Physical therapy (PT) can deliver positive thoughts into motion when summoned. One popular aspect is when the beneficial outcome surrounding a successful PT encounter is mutually celebrated by all parties involved. However, sometimes there seems to be a general disconnect on the understanding of what makes a fruitful PT experience actually successful. After speaking with several patients and the general public, it seems that there's an abundance of confusion as to what physical therapy actually is and how it tends to work its “magic.”
Throughout my frequent long days of working in an outpatient PT facility, I often hear patients erroneously utter the words "fix me” in various ways. Poor phrases tend to circulate the clinical atmosphere such as: "I need you to fix me." "Thanks for fixing me." "You fixed me, but I managed to screw it up again." I hate to be the bearer of bad news, but love to be the presenter of truth. The truth is that the aforementioned sayings are all misnomers and highlight an unfortunate epidemic plaguing the world of physical rehabilitation. This epidemic primarily relates to passiveness of patients in their rehab process. It is a passiveness created around erroneous expectations of physical therapists and misconceptions about therapist job requirements and abilities.
Contrary to popular belief, physical therapists don't really fix people. It's not a therapist's job to fix anyone, nor do therapists possess the superhuman qualities to fix anyone. What therapists actually do is coach. What we actually are, are coaches. We are health coaches, bio-mechanic coaches, musculo-skeletal coaches that develop a patient-specific plan of care consisting of various treatment techniques and therapeutic exercise to help restore functionality. The reason why it comes off as a “fix” is because when physical therapy is performed correctly to a treatable case, it allows for the augmentation of function and reduction/elimination of symptoms. We make people feel better, but we do not fix people. We provide the tools to help people fix themselves. These tools allow patients to be active participants in their rehab process and not passive mummies that view PT to that of a spa treatment. We provide the program, we provide encouragement, we provide help. Work is required for both parties involved. That is the fix, that is the magic.

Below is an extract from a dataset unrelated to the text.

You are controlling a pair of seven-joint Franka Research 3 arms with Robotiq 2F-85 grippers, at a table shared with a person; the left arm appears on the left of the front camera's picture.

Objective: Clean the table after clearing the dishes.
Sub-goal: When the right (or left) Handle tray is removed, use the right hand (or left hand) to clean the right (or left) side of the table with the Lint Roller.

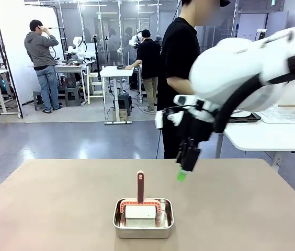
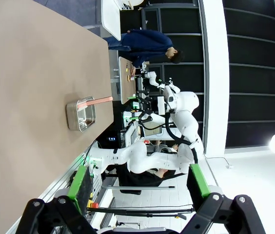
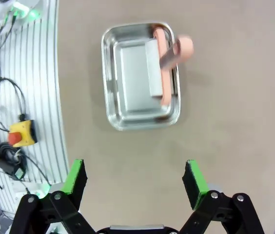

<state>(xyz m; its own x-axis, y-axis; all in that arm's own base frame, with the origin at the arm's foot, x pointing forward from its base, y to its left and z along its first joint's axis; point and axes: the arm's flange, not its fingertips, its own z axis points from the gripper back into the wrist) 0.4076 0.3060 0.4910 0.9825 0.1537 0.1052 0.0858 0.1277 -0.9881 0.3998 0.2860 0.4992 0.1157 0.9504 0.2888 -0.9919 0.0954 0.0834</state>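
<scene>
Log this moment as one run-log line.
right gripper: open, empty, above table near steel pan | left gripper: open, empty | pink-handled brush: standing in pan | person: at far side

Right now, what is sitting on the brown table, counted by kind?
Small steel pan: 1
Pink-handled scrubber with a white pad, standing in the pan: 1
Total on the table: 2
</scene>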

However, magic only happens when each party owns up to their role in the game.
Now, it is quite true that there are many useful techniques (manual, instrument-assisted, or modality treatment) employed by a PT that seem magical but are impossible to be duplicated by a patient. Although these therapist-applied treatments are beneficial, the true magic is formed when patients follow the therapist-scripted blueprint on how to keep those results attained from whatever the PT is solely capable of providing. What may feel like a fix will be disappointingly short-lived if active participation is neglected on the patient's part. The true magic of physical therapy is centered around the human experience and not from any form of spellbinding magical PT prowess in any case. Physical therapy uses the skill of the therapist combined with the wants and needs of the patient to bring the best attainable results possible. Active engagement is 100% required for all. Physical therapy may seem magical, but only due to all the unspoken intangibles involved around when humans interact together positively. Great communication and being on the same page highlight the true magic of physical therapy. Physical therapy is individualistic. It's altruistic. It's an art.